▶ Work order
Copy out the listing that follows in its entirety, keeping it exactly the same.

- Opening Delimiter -

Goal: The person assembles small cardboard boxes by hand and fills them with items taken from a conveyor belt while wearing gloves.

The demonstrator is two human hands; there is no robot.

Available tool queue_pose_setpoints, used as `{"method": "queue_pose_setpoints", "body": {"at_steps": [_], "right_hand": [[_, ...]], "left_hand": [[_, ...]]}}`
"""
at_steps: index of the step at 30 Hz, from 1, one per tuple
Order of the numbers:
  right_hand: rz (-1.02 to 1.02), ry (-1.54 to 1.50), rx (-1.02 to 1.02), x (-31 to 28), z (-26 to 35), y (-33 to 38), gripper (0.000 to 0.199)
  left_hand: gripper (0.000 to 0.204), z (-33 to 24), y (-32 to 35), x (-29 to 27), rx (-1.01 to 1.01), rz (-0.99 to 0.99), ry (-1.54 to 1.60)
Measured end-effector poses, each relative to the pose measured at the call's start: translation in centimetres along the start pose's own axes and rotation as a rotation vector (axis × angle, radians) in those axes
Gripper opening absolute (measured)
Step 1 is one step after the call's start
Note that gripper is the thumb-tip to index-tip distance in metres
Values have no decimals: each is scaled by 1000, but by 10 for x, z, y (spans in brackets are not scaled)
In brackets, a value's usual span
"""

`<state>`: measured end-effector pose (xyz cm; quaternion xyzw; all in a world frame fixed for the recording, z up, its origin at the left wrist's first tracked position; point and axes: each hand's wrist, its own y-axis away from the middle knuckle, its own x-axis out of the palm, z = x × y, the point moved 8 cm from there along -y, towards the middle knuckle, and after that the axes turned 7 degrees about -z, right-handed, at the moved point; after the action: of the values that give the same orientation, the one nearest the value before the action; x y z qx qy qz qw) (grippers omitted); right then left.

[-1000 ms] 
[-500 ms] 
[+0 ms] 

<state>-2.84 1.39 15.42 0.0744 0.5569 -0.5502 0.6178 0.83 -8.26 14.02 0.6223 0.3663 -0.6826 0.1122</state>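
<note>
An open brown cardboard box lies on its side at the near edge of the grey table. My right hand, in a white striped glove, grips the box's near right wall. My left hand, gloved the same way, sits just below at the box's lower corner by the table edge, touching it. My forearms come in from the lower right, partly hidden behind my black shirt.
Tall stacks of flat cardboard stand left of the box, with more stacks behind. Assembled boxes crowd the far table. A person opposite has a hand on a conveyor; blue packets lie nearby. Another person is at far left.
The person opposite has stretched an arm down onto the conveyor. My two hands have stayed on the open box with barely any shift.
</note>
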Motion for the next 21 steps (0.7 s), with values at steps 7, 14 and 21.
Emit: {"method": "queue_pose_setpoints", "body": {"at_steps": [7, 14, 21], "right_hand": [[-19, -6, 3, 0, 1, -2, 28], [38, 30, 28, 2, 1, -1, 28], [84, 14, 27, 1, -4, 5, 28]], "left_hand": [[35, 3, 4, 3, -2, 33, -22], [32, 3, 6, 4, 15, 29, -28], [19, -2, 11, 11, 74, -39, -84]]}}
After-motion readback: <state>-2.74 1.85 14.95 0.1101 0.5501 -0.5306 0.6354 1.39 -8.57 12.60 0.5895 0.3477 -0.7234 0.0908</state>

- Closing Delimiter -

▶ Exercise response
Goal: The person assembles small cardboard boxes by hand and fills them with items taken from a conveyor belt while wearing gloves.

The demonstrator is two human hands; there is no robot.

Available tool queue_pose_setpoints, used as `{"method": "queue_pose_setpoints", "body": {"at_steps": [_], "right_hand": [[_, ...]], "left_hand": [[_, ...]]}}`
"""
at_steps: index of the step at 30 Hz, from 1, one per tuple
Order of the numbers:
  right_hand: rz (-1.02 to 1.02), ry (-1.54 to 1.50), rx (-1.02 to 1.02), x (-31 to 28), z (-26 to 35), y (-33 to 38), gripper (0.000 to 0.199)
  left_hand: gripper (0.000 to 0.204), z (-33 to 24), y (-32 to 35), x (-29 to 27), rx (-1.01 to 1.01), rz (-0.99 to 0.99), ry (-1.54 to 1.60)
Measured end-effector poses, each relative to the pose measured at the call's start: translation in centimetres along the start pose's own axes and rotation as a rotation vector (axis × angle, radians) in those axes
Gripper opening absolute (measured)
Step 1 is one step after the call's start
Note that gripper is the thumb-tip to index-tip distance in metres
Values have no decimals: each is scaled by 1000, but by 10 for x, z, y (spans in brackets are not scaled)
In brackets, a value's usual span
"""

`<state>`: measured end-effector pose (xyz cm; quaternion xyzw; all in a world frame fixed for the recording, z up, its origin at the left wrist's first tracked position; point and axes: each hand's wrist, its own y-axis away from the middle knuckle, its own x-axis out of the palm, z = x × y, the point moved 8 cm from there along -y, towards the middle knuckle, and after that the axes turned 7 degrees about -z, right-handed, at the moved point; after the action: of the values that give the same orientation, the one nearest the value before the action; x y z qx qy qz qw) (grippers omitted); right then left.

[-1000 ms] 
[-500 ms] 
[+0 ms] 

<state>-2.84 1.39 15.42 0.0744 0.5569 -0.5502 0.6178 0.83 -8.26 14.02 0.6223 0.3663 -0.6826 0.1122</state>
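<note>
An open brown cardboard box lies on its side at the near edge of the grey table. My right hand, in a white striped glove, grips the box's near right wall. My left hand, gloved the same way, sits just below at the box's lower corner by the table edge, touching it. My forearms come in from the lower right, partly hidden behind my black shirt.
Tall stacks of flat cardboard stand left of the box, with more stacks behind. Assembled boxes crowd the far table. A person opposite has a hand on a conveyor; blue packets lie nearby. Another person is at far left.
The person opposite has stretched an arm down onto the conveyor. My two hands have stayed on the open box with barely any shift.
</note>
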Motion for the next 21 steps (0.7 s), with values at steps 7, 14 and 21.
Emit: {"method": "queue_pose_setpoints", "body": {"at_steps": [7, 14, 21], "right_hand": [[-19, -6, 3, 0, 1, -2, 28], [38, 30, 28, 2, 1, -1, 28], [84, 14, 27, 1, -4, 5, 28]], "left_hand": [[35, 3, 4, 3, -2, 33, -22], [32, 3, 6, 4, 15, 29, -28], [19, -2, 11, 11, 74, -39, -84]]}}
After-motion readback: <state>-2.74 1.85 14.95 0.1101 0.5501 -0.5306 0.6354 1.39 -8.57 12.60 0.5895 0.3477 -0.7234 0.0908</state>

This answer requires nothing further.